C'est l'avion commercial le plus vendu dans le monde : la hausse de la production du programme A320 se fait déjà pour l'essentiel hors de France, relève une enquête Xerfi — Photo : Airbus S.A.S / A. Pecchi

Le mouvement n’est pas nouveau mais il s’accentue. En Occitanie et en Nouvelle-Aquitaine, de nombreux sous-traitants de l’aéronautique ont lancé ces dernières années des projets d’implantation à l’international, suivant l’exemple des grands équipementiers comme Latécoère ou Safran. « Les 70 ETI de l’aéronautique présentes sur notre territoire disposent désormais toutes d’implantations à l’étranger, et c’est aussi le cas d’une cinquantaine de PME », constate Thilo Schönfeld, délégué à l’international du cluster Aerospace Valley, qui regroupe 650 entreprises membres en Occitanie et en Nouvelle-Aquitaine. Pour certaines entreprises, ce déploiement à l’international est fulgurant. En moins de deux ans, le sous-traitant basque Lauak (1 800 salariés, 200 M€ de CA en 2019 ) a créé une joint-venture à Bangalore (Inde) pour l’usinage de pièces en aluminium, ouvert une nouvelle unité au Portugal spécialisée dans l’assemblage d’aérostructures et racheté l’activité tuyauterie de Bombardier au Canada avec la création d’une succursale au Mexique…

Suivre les clients

Depuis 2018, Figeac Aéro est le premier sous-traitant aéronautique français présent en Chine via une joint-venture avec Shandong Nanshan Aluminium Co — Photo : Figeac Aéro

S’il est spectaculaire, le cas de Lauak n’est pas isolé. Plusieurs entreprises familiales accélèrent leurs projets à l’international avec un premier impératif : suivre leurs clients. En 2011, Figeac Aero (3 700 collaborateurs, 428 M€ de CA en 2019) a créé un site de production en Tunisie à la demande de Stelia (Aérolia à l’époque) qui y a développé un parc aéronautique intégrant de nombreux sous-traitants. Le groupe lotois s’est depuis implanté aux Etats-Unis, au Maroc, en Roumanie, et au Mexique : en 2018, il a lancé une joint-venture en Chine, devenant le premier sous-traitant français du secteur implanté dans ce pays.

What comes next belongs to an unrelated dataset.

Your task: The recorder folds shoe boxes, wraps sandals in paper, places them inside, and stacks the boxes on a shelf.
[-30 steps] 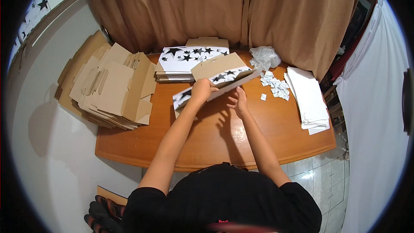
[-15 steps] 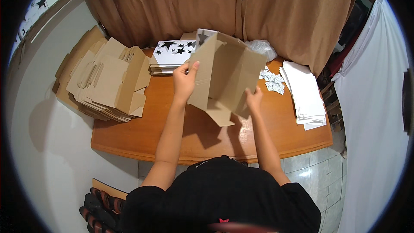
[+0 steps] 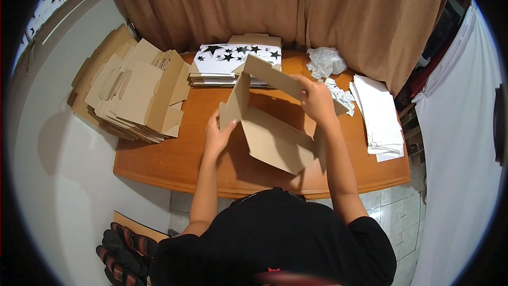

Pour la supply-chain, la création et le rachat de capacités à l’étranger sont parfois des moyens de se diversifier sur un même programme. Mais il s’agit en priorité de tenir les exigences des grands donneurs d’ordres sur les cadences et les coûts. « Le marché fixe des niveaux de prix tels qu’on ne peut plus produire certaines pièces en France, notamment les petits éléments à fort volume, explique Frédéric Gentilin, vice-président de Nexteam Group (1 500 salariés, 170 M€ de CA en 2018). Nous conservons 80% de nos équipes en France grâce à notre positionnement sur l’usinage de pièces mécaniques en métaux durs qui demandent plus de compétences techniques et offrent plus de valeur ajoutée. » Déjà présent en Pologne et en Roumanie, Nexteam Group a ouvert en janvier 2019 une unité de production de pièces aluminium au Maroc, dont les effectifs devraient passer de 30 à 80 personnes à horizon 2022.

Pression sur les coûts

Selon plusieurs industriels interrogés, la pression sur les prix s'est encore accrue ces deux dernières années. « L’industrie aéronautique traverse une période où peu de nouveaux programmes se lancent dans l’aviation civile : la filière est sur des problématiques de montée en charge, de réduction des coûts et d’optimisation de la qualité, analyse Yann Barbaux, président d’Aerospace Valley. La hausse des volumes de production peut suffire à assurer la croissance des PME françaises, mais sur le long terme il est dangereux de ne compter que sur ce levier. » Même sur les familles d’avions les plus dynamiques comme l’A320 ou le Boeing 737 (avant le blocage du programme Max), les constructeurs cherchent à améliorer leur rentabilité et poussent à la délocalisation. Résultat, comme une étude Xerfi le pointait en 2018, « la hausse de la production du programme A320 se fait essentiellement hors de France ».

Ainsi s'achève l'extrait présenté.